▶ [The problem]:
Restate word for word each line from the one containing "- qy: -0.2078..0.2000" through the end of the material, and nothing more. Drop every picture.

▶ [Data extract]:
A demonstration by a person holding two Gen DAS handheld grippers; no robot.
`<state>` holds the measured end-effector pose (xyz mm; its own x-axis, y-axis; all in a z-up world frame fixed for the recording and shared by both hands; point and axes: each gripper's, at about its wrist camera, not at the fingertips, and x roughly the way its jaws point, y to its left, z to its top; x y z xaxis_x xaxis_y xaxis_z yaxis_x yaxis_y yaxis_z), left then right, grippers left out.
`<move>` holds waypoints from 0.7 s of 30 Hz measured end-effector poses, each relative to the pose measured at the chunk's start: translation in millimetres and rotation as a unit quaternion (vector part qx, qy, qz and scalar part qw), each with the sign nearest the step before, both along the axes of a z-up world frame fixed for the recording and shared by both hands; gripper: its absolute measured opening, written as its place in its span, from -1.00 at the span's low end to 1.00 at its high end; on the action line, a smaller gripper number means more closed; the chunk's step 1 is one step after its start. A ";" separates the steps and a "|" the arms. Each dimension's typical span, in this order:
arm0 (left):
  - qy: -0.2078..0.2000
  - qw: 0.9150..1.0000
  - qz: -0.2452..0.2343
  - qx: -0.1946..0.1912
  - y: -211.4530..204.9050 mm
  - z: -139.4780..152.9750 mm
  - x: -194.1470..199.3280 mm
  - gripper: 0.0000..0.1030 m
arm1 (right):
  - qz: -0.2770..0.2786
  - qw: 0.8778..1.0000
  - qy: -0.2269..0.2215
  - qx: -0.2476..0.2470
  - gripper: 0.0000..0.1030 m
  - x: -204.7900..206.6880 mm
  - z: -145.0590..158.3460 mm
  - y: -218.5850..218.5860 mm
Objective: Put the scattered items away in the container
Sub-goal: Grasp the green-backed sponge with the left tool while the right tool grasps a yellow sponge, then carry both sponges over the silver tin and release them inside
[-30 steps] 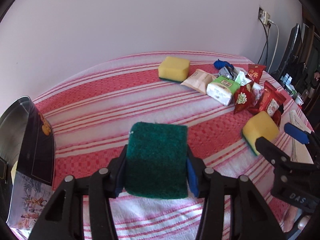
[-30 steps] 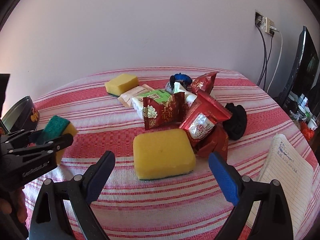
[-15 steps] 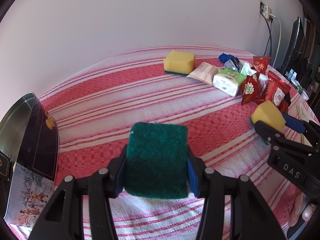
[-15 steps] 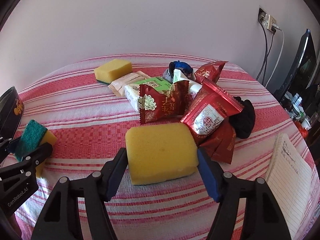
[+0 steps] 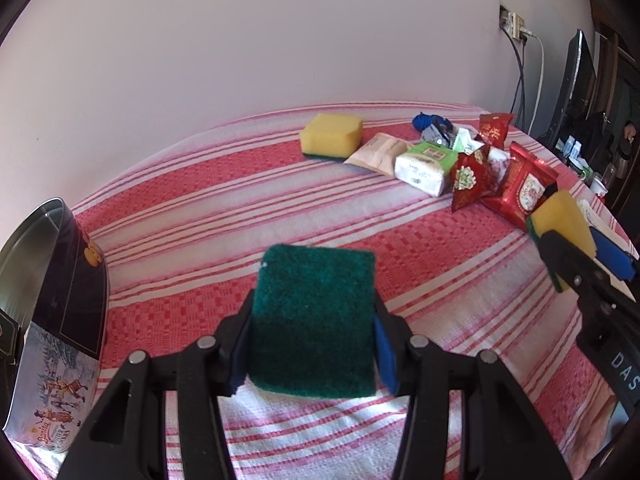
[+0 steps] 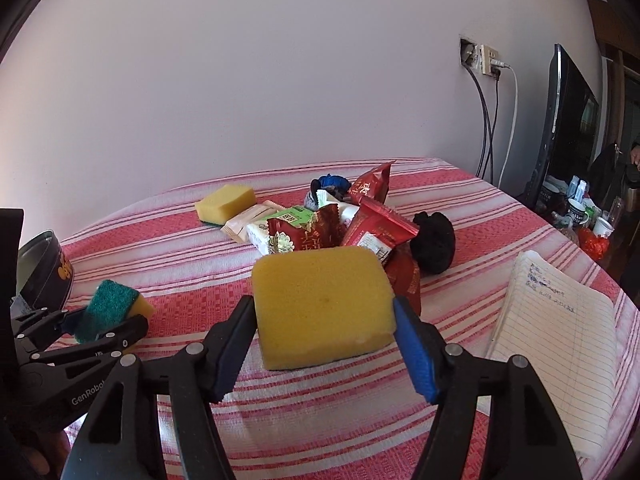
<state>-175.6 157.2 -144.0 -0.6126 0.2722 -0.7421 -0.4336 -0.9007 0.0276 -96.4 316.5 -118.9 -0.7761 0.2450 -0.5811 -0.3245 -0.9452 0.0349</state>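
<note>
Lifted sponge lies crosswise, level.

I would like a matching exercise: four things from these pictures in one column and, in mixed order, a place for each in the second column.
1. green-faced sponge
2. yellow-faced sponge
3. round tin
4. lined notebook

A. at the cloth's left edge
B. in the right gripper
C. flat on the cloth, far right
D. in the left gripper

Pairs: 1-D, 2-B, 3-A, 4-C
</note>
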 end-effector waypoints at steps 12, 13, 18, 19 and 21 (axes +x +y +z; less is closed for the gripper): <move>0.011 1.000 -0.020 0.015 -27.7 24.8 60.9 -0.03 | -0.001 0.999 -0.023 -0.037 0.36 40.2 -7.8 -5.8; 0.013 1.000 -0.019 0.015 -33.0 26.9 67.6 -0.03 | 0.004 0.999 -0.025 -0.037 0.36 43.4 -7.7 -10.3; 0.025 0.999 0.003 0.025 -70.0 38.8 92.8 -0.02 | 0.040 0.998 -0.031 -0.037 0.36 57.2 -4.2 -40.6; 0.029 0.999 0.012 0.024 -78.9 40.9 96.6 -0.02 | 0.049 0.998 -0.030 -0.035 0.36 59.2 -2.1 -49.4; 0.039 0.999 0.029 0.023 -100.4 45.6 104.2 -0.02 | 0.072 0.997 -0.026 -0.029 0.36 61.7 3.0 -68.9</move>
<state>-71.3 56.7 -98.4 -0.6835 0.2678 -0.6791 -0.3796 -0.9250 0.0173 -34.7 247.6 -115.9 -0.7693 0.0983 -0.6312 -0.1888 -0.9789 0.0776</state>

▶ [Expected answer]:
  - qy: -0.2078..0.2000
  - qw: 0.9150..1.0000
  - qz: -0.2452..0.2343
  - qx: -0.1946..0.1912
  - y: -211.4530..204.9050 mm
  - z: -139.4780..152.9750 mm
  - x: -194.1470..199.3280 mm
  - gripper: 0.0000..0.1030 m
arm1 (right):
  - qz: -0.2770..0.2786
  - qw: 0.8778..1.0000
  - qy: -0.2269..0.2215
  - qx: -0.2476..0.2470
  - gripper: 0.0000..0.1030 m
  - x: -204.7900..206.6880 mm
  - z: -145.0590..158.3460 mm
  - y: -218.5850..218.5860 mm
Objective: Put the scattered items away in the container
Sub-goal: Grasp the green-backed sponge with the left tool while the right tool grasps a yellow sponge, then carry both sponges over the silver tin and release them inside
[-30 steps] 
[-30 steps] 
[-15 steps] 
[-15 steps] 
[+0 steps] 
[+0 steps] 
<state>-175.6 157.2 -144.0 -0.6126 0.2722 -0.7421 -0.4336 -0.9007 0.0276 -96.4 316.5 -118.9 -0.7761 0.2450 -0.5811 -0.3245 -0.9452 0.0349</state>
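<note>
Lifted sponge lies crosswise, level.

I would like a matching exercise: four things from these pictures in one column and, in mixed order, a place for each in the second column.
1. green-faced sponge
2. yellow-faced sponge
3. round tin
4. lined notebook

A. at the cloth's left edge
B. in the right gripper
C. flat on the cloth, far right
D. in the left gripper

Pairs: 1-D, 2-B, 3-A, 4-C
</note>
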 end-effector waypoints at steps 12, 13, 18, 19 and 21 (axes +x +y +z; less is closed for the gripper): <move>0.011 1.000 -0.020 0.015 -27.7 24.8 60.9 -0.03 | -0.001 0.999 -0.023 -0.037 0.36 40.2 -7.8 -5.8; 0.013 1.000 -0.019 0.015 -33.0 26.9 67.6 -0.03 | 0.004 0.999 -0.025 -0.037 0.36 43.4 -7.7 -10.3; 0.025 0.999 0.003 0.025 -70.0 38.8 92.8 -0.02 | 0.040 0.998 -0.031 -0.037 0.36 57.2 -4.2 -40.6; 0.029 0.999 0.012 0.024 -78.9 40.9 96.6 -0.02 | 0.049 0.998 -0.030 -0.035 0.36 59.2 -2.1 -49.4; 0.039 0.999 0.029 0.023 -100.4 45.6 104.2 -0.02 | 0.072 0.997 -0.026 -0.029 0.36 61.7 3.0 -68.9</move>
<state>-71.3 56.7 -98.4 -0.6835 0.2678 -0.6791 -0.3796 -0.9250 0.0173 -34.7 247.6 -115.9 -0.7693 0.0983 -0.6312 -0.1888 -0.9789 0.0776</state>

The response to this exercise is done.